Out of the data below, copy every line with the string "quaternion".

• • • • •

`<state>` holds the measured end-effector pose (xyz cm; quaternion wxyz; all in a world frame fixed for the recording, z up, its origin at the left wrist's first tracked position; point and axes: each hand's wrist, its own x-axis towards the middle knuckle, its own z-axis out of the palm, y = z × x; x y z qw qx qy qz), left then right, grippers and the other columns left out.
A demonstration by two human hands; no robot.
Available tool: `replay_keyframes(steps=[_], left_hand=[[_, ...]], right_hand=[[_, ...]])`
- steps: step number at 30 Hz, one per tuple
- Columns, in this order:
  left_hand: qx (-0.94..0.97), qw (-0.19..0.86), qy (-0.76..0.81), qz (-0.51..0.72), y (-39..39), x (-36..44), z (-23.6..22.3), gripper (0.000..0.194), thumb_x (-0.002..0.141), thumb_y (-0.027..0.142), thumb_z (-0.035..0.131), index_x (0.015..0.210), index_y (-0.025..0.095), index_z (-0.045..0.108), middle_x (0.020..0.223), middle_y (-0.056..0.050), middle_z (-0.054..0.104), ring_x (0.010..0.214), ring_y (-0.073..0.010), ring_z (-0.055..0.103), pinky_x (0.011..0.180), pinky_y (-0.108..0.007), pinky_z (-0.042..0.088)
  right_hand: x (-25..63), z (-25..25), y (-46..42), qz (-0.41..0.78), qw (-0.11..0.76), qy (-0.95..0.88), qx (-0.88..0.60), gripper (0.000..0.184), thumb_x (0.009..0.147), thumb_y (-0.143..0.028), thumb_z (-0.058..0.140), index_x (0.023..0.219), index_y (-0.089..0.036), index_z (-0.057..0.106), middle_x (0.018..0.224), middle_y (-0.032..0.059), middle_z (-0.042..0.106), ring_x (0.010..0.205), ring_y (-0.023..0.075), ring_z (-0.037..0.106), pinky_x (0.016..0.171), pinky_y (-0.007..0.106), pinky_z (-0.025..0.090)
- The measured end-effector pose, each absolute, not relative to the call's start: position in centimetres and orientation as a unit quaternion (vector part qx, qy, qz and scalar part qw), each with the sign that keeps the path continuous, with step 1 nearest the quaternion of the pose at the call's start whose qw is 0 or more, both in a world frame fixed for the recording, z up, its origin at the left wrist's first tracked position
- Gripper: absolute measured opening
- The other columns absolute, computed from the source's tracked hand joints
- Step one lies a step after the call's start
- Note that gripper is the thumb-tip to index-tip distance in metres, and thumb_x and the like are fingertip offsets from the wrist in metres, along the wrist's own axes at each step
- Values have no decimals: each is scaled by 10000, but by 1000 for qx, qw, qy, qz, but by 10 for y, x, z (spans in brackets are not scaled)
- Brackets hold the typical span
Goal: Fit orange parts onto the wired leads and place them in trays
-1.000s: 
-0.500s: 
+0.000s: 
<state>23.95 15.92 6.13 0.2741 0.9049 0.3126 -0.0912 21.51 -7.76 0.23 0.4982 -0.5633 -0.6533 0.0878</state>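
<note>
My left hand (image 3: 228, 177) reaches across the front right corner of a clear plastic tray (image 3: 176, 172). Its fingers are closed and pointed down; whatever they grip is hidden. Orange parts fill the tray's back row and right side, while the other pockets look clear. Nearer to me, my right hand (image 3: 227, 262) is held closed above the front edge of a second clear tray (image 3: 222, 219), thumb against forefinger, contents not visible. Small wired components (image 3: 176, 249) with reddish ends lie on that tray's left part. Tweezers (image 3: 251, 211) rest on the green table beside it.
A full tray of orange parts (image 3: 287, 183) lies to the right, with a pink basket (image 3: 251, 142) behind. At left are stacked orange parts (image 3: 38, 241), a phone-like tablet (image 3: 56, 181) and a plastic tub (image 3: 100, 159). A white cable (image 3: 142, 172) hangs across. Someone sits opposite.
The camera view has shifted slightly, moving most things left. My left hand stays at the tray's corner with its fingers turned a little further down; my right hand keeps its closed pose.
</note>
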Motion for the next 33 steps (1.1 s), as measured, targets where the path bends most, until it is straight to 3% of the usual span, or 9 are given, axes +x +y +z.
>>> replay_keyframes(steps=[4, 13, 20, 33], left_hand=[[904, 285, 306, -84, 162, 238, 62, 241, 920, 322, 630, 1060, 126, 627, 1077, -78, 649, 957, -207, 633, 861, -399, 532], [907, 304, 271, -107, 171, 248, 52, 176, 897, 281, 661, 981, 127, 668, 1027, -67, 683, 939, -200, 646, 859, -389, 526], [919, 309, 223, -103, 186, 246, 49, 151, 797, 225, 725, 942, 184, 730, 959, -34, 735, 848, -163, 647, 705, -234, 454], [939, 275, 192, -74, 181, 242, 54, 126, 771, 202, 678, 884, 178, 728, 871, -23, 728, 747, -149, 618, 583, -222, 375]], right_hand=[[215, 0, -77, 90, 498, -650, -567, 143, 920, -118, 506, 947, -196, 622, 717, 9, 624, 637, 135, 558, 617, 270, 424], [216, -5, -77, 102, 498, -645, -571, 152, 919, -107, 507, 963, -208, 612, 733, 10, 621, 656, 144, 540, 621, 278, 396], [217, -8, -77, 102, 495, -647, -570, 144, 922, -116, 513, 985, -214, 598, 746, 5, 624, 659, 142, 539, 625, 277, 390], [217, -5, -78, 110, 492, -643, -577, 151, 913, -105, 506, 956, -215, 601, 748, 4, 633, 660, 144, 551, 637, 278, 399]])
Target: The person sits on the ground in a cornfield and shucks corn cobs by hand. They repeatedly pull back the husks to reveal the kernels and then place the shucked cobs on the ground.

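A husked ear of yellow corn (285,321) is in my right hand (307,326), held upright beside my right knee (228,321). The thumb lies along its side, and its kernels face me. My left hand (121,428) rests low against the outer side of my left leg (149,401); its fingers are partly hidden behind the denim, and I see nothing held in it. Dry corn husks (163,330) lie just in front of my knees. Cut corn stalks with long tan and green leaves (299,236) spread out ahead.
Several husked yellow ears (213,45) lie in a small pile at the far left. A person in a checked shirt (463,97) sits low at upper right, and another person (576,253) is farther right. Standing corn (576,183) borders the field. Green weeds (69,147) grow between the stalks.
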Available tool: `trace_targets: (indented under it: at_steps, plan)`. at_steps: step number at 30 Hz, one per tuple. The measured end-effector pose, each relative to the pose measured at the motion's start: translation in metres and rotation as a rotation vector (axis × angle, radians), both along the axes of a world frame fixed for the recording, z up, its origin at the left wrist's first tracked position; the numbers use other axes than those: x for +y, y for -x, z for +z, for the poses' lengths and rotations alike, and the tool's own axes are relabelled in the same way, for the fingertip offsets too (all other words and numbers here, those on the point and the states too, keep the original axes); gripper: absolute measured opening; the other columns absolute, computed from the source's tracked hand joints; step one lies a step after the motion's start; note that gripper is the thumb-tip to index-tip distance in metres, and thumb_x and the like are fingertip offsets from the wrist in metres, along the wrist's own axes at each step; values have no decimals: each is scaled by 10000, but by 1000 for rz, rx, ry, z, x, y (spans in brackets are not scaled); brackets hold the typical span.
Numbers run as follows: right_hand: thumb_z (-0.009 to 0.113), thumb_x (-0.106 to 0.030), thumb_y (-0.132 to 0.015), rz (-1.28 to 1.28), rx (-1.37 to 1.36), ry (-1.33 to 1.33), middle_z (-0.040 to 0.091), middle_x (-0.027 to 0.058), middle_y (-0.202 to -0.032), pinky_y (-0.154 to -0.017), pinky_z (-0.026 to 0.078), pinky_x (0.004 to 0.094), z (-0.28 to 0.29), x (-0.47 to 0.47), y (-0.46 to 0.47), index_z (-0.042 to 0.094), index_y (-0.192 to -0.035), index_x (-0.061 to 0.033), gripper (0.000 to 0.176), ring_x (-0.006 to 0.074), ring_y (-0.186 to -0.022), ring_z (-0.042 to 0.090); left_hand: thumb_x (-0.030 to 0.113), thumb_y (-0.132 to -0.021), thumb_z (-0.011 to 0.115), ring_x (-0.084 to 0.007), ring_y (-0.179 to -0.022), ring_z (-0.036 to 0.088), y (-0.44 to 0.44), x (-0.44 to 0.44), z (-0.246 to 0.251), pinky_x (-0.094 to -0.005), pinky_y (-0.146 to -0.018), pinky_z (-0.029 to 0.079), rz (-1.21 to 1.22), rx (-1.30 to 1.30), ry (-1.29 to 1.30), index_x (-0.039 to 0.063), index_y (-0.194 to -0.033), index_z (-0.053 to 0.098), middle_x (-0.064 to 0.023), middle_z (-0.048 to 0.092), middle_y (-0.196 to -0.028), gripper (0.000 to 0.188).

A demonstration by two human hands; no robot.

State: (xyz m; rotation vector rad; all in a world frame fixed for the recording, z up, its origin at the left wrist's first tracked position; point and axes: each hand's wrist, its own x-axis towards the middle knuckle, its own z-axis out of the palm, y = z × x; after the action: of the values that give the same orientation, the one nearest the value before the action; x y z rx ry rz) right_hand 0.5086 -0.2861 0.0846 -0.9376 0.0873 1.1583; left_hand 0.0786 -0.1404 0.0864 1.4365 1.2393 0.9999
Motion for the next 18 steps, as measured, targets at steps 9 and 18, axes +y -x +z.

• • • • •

Task output:
`<state>` holds the measured end-effector pose (xyz cm; quaternion wxyz; all in a world frame fixed for the recording, z up, its origin at the left wrist's first tracked position; point and axes: each hand's wrist, its own x-axis towards the middle knuckle, its own z-axis out of the palm, y = z × x; x y z qw qx qy qz), left then right, grippers and the other columns left out.
- The measured end-effector pose, each absolute, not relative to the call's start: position in centimetres and orientation as a unit quaternion (vector part qx, qy, qz and scalar part qw), each with the sign that keeps the path continuous, with step 1 nearest the quaternion of the pose at the call's start whose qw is 0 or more, both in a world frame fixed for the recording, z up, its origin at the left wrist's first tracked position

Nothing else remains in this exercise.